The HTML report uses external assets loaded at runtime (mirrors the hierarchical_doc_search_agent pattern):

- `data/report.css` — ZenML design system CSS
- `data/report_template.html` — HTML template with `str.format()` placeholders

Asset loading uses `_load_text_asset()` with three fallback paths: relative to `steps/`, Docker `/app/`, and plain relative. The template uses these placeholders: `{css}`, `{query_safe}`, `{chunk_count}`, `{confidence_safe}`, `{confidence_class}`, `{summary_safe}`, `{key_findings_html}`, `{evidence_gaps_html}`, `{chunk_cards_html}`.

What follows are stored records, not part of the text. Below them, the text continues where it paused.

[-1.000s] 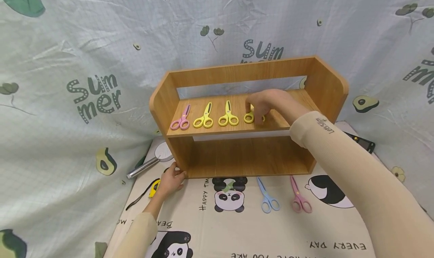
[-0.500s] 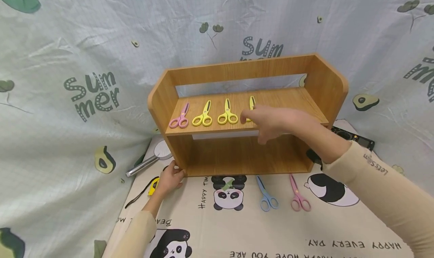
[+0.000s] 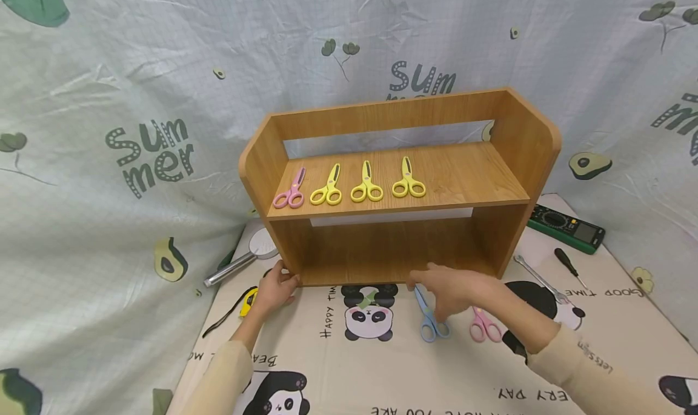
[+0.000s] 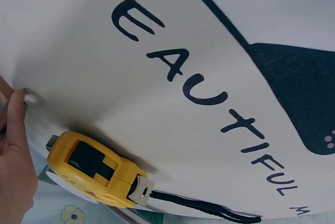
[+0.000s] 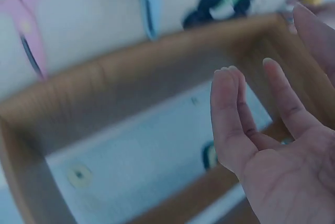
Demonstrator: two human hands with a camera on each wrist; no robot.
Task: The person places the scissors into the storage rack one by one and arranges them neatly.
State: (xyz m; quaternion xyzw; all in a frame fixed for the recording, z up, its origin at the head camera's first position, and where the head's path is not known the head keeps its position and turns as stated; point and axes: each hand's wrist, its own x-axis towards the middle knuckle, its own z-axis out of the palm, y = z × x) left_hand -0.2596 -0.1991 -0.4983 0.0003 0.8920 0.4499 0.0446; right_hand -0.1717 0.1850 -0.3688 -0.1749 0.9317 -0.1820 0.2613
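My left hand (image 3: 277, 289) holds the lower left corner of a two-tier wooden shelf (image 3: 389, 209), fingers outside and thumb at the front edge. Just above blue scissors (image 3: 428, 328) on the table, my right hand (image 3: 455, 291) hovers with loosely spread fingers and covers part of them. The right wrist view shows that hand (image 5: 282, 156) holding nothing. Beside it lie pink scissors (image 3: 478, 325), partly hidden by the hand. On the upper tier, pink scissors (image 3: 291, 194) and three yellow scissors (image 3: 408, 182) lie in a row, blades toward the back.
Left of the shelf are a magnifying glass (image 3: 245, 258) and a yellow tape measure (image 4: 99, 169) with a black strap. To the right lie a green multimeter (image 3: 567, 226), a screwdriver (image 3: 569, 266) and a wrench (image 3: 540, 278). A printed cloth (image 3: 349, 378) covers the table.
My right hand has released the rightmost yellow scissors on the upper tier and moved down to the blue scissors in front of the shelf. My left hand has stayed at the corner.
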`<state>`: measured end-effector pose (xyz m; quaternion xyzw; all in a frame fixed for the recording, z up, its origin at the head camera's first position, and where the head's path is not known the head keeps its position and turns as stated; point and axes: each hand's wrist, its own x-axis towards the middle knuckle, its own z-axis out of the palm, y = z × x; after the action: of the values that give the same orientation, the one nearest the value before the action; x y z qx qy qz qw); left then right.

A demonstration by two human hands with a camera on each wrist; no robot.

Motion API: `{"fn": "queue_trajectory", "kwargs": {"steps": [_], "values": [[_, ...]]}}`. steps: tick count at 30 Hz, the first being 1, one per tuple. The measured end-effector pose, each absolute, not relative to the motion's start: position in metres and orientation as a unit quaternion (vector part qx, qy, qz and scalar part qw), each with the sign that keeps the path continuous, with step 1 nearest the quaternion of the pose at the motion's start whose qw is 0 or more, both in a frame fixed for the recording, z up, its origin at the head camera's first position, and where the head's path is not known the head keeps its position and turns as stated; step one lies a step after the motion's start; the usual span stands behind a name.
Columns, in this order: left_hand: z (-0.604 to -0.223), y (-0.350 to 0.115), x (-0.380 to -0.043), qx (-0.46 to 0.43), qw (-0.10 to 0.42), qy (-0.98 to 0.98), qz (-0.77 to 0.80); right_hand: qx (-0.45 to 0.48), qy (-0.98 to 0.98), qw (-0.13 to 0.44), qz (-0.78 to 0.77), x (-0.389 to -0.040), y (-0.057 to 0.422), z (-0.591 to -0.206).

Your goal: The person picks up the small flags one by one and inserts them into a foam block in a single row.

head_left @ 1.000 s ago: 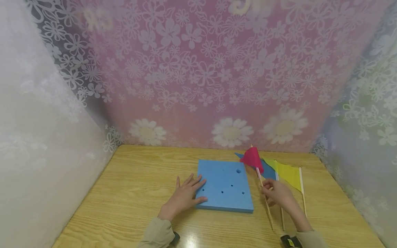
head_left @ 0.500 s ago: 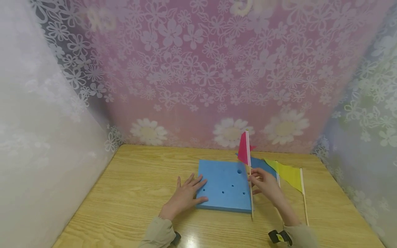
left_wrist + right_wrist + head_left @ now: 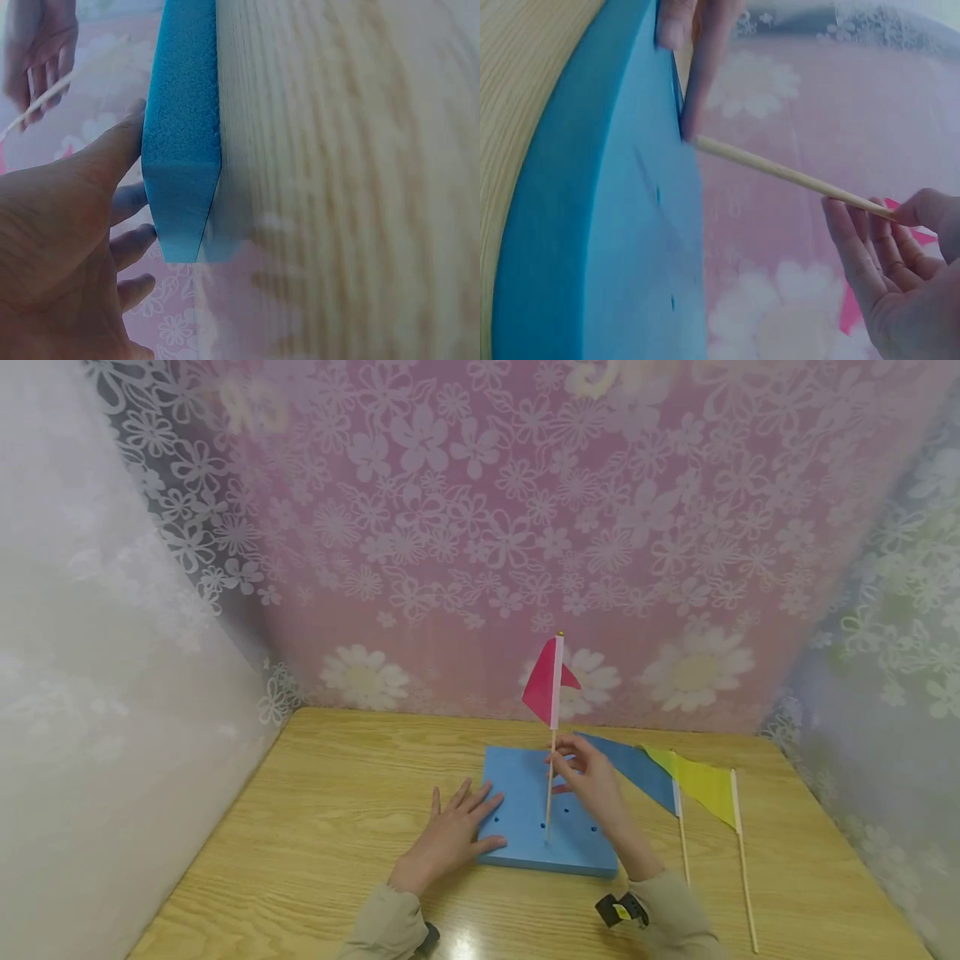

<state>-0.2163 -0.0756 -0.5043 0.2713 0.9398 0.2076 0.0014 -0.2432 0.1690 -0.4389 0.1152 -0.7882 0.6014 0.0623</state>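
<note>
A blue foam board [image 3: 517, 768] with several small holes lies flat on the wooden table. My left hand [image 3: 448, 842], fingers spread, rests on the board's left edge; the left wrist view shows its thumb and fingertips along the foam [image 3: 180, 127]. Over the board, my right hand [image 3: 596, 789] pinches the wooden stick of a small pink flag [image 3: 542, 689] between thumb and fingers. The flag stands nearly upright, cloth at the top. In the right wrist view the stick's bare lower end [image 3: 772, 166] is above the foam face, apart from it.
To the right of the board, a blue flag [image 3: 637, 770] and a yellow flag [image 3: 705, 783] lie on the table [image 3: 315, 827], sticks toward the front. Flower-patterned cloth [image 3: 450, 568] rises behind the table and along both sides.
My right hand has lifted the pink flag from beside the other flags, turned it upright and carried it left over the board. The left hand has stayed in place.
</note>
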Motion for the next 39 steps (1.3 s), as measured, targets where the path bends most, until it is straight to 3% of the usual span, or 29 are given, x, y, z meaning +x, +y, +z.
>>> {"fn": "queue_trajectory", "kwargs": {"steps": [19,39], "values": [[-0.503,-0.069,-0.216,0.25,-0.015,0.959,0.134,0.18,-0.756,0.135,0.614,-0.255,0.106,-0.46],[-0.501,-0.074,-0.216,0.255,-0.025,0.955,0.151,0.203,-0.766,0.092,0.603,-0.251,0.099,-0.476]]}}
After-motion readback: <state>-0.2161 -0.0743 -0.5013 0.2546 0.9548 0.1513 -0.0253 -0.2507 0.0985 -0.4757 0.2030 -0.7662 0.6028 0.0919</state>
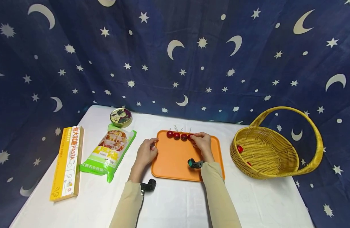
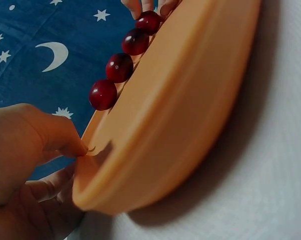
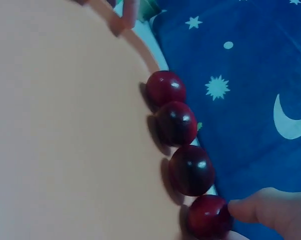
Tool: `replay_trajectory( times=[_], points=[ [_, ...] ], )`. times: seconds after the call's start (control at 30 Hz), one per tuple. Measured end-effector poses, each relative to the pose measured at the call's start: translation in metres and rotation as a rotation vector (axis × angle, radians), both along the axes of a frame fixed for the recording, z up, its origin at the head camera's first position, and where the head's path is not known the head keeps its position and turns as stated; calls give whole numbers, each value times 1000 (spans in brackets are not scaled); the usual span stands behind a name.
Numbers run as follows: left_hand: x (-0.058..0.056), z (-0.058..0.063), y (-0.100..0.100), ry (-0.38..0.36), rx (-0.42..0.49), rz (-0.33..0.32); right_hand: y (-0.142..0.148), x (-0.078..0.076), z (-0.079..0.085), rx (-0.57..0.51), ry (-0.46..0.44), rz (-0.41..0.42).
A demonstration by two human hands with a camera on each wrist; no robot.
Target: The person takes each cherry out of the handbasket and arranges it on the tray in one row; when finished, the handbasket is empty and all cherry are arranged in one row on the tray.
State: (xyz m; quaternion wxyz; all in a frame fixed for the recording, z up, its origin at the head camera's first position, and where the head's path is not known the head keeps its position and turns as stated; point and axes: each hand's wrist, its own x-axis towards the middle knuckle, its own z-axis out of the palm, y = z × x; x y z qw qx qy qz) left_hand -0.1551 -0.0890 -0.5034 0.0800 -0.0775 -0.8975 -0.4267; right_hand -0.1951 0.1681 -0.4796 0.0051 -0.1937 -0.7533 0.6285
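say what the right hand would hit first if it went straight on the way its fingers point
Probably the next cherry in the row: the right hand has its fingers on the end cherry, pointing left along the row. Their exact height is unclear.

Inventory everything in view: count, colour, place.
Tray: 1, orange, centre
Tray cherries: 4, dark red, row at far edge
Handled basket: 1, yellow, right
Basket cherries: 2 visible, red, inside left
Pasta box: 1, yellow and white, left
Food bag: 1, green and yellow, beside box
Round tin: 1, gold, behind bag
Tablecloth: 1, white, beneath
Starry backdrop: 1, blue, behind
Wrist cameras: 2, black, wrists
Sleeves: 2, beige, forearms
Left hand: 1, bare, pinching tray rim
Right hand: 1, bare, holding rightmost tray cherry
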Motion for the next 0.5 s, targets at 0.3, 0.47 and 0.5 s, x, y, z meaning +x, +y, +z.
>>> replay_trajectory(
  times=[0.3,0.47,0.5],
  points=[
    [0,0,2,4,-6,-7,8,3,7,24,-60,-8],
    [0,-1,2,-6,-9,8,21,4,18,40,-45,-6],
    [0,-1,2,-10,-11,9,24,5,22,47,-40,-8]
  ],
)
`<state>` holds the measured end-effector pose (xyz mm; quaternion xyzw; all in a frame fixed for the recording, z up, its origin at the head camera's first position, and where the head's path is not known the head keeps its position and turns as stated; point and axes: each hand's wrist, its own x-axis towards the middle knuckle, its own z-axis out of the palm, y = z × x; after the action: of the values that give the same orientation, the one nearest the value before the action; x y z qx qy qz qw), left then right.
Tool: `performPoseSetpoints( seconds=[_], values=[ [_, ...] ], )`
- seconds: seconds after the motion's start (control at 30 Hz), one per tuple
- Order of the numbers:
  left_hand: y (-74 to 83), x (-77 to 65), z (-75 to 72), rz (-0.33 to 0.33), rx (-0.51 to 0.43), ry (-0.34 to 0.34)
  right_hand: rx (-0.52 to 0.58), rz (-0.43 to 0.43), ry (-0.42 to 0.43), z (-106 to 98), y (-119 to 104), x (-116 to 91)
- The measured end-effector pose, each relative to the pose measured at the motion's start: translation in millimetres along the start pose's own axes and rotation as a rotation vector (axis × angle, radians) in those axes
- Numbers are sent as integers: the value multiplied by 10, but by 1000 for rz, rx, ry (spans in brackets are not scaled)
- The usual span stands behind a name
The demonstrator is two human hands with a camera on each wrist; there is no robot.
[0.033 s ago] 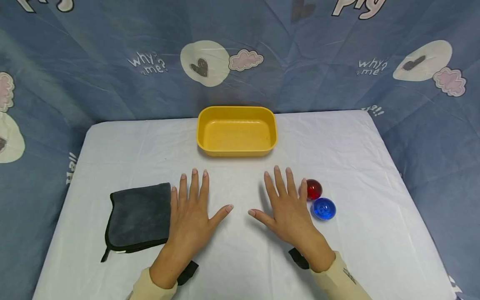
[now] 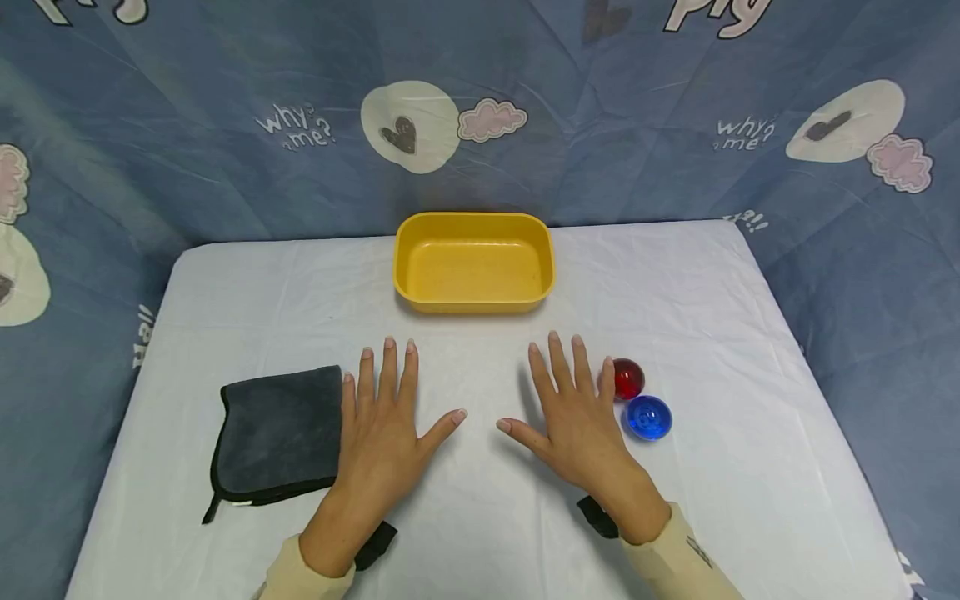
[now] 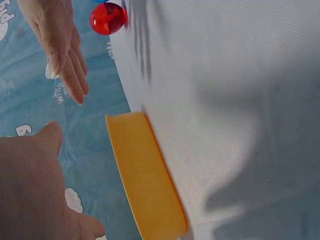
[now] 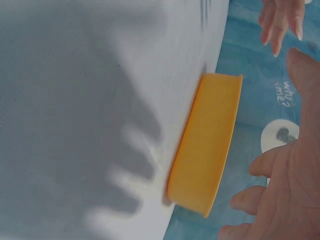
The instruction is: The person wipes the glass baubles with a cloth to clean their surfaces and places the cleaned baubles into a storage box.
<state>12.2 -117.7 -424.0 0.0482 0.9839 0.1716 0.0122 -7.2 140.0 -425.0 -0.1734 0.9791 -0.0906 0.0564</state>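
Note:
My left hand (image 2: pixel 380 446) is held palm down above the white table, its fingers straight and spread, holding nothing. Its little-finger side overlaps the right edge of a folded dark grey cloth (image 2: pixel 281 433) with black trim and a small loop. My right hand (image 2: pixel 581 433), also flat with fingers spread, holds nothing. Just right of its little finger lies a shiny, clear red ball (image 2: pixel 630 378), partly hidden by that finger in the head view. A clear blue round piece (image 2: pixel 648 417) sits close in front of the ball. In the left wrist view the red ball (image 3: pixel 107 19) shows whole.
A yellow rectangular tub (image 2: pixel 474 304) stands at the back middle of the table, beyond both hands' fingertips. White cloth (image 2: pixel 742 350) covers the tabletop. Blue printed fabric (image 2: pixel 585 167) hangs behind and along both sides. Each wrist has a black strap (image 2: pixel 375 546).

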Motion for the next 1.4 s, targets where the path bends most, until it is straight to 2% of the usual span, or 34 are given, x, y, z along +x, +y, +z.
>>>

**Important**: The template file must not contain literal `{` or `}` outside placeholders (Python `str.format()` would interpret them). All CSS goes in `report.css` injected via `{css}`.

### Deployment

The pipeline includes `DeploymentSettings` (app_title, app_description, dashboard_files_path="ui") for ZenML deployment. The `ui/index.html` provides a static dashboard with Jinja-injected globals (`INVOKE_URL`, `AUTH_ENABLED`) and controls for query, max_chunks, and max_iterations.

### Dual-mode operation

Every LLM-dependent step has a fallback path when `OPENAI_API_KEY` is unset:
- `plan_decomposition` → even-split chunks
- `process_chunk` → keyword matching
- `aggregate_results` → concatenation of findings

This means the pipeline always runs, just with lower-quality results.

## Budget Controls

| Layer | Parameter | Default | Range | Controls |
|-------|-----------|---------|-------|----------|
| Pipeline | `max_chunks` | 4 | 1-10 | DAG width (number of parallel process_chunk steps) |
| Step | `max_iterations` | 6 | 2-12 | Max LLM calls per chunk |

Both are clamped in `rlm_pipeline.py` to prevent resource exhaustion.

## Data Format

Emails are JSON arrays of objects with fields: `from`, `to`, `cc`, `date`, `subject`, `body`. The bundled sample at `data/sample_emails.json` contains 60 synthetic Enron-style emails. Downloaded datasets go to `data/emails.json` (gitignored).